Saker II was commissioned as an accounting base at Connecticut Avenue in Washington D.C., on 1 December 1941, and became Saker on 1 November 1942. It had a satellite unit, known originally as HMS Asbury, which acted as shore based transit accommodation of the Royal Navy located just outside New York City. It was used by crews picking up ships allocated to the Royal Navy under the provisions of Lend-Lease and by crews sent to collect ships that had been undergoing long term repair, refitting or construction at United States dockyards, and was also used as a base for 'unattached' personnel.

In 1943 it was recorded at Lewiston, Maine, where until 1945 it used the facilities at Naval Auxiliary Air Facility Lewiston for operations. From September 1943 through to July 1944, Saker was also used as the name for British personnel at NAS Squantum, and as the name for personnel at NAS Brunswick from August 1943 to August 1945.

The Chaplain of Saker in 1945 was K. Boulton Jones, who performed an all-British memorial ceremony for President Roosevelt at St Mark's Church, Adelaide, Brooklyn, on 15 April of that year.

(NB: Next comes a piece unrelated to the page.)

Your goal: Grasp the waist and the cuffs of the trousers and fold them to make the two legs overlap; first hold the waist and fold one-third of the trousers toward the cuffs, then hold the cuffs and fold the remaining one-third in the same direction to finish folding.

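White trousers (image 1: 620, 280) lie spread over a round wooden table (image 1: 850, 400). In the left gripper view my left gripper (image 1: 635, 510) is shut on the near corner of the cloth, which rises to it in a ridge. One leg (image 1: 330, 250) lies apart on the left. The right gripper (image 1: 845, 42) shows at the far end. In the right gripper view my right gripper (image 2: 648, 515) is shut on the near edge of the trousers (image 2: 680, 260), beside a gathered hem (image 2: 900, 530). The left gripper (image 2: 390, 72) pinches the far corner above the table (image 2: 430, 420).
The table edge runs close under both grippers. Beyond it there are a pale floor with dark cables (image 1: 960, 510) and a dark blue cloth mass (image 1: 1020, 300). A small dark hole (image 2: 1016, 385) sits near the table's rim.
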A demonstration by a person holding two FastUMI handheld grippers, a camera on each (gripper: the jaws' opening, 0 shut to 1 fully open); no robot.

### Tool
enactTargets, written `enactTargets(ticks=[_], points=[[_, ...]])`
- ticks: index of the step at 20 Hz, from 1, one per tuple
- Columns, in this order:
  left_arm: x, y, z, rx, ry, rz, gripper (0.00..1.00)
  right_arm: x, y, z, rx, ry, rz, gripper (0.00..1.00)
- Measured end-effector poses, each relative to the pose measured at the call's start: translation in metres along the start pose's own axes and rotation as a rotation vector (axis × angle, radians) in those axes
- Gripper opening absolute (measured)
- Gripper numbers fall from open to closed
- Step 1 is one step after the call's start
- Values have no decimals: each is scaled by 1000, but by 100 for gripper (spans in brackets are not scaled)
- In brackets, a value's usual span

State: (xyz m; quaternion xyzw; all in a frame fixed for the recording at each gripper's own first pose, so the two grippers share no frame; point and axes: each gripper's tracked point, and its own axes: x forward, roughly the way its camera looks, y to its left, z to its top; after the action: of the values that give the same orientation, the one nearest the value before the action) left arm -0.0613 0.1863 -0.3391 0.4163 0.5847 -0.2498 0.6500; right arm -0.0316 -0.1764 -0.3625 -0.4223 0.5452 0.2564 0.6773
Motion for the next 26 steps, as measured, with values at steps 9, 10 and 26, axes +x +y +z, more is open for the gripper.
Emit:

From October 1945, it was based in New York City - and in March 1946 moved to 37 Wall Street. In December 1946, it was combined with the British Admiralty Delegation to the US, and was moved to Washington, D.C., then Crystal City, Virginia. The last building known as Saker closed in 1976, and all the personnel moved back to Washington.

HMS Saker went on to become the collective title for Royal Navy personnel serving in the United States of America, the current commander of HMS Saker - technically Saker III is the Assistant Naval Attaché of the British Defence Staff – US at the British Embassy in Washington, D.C.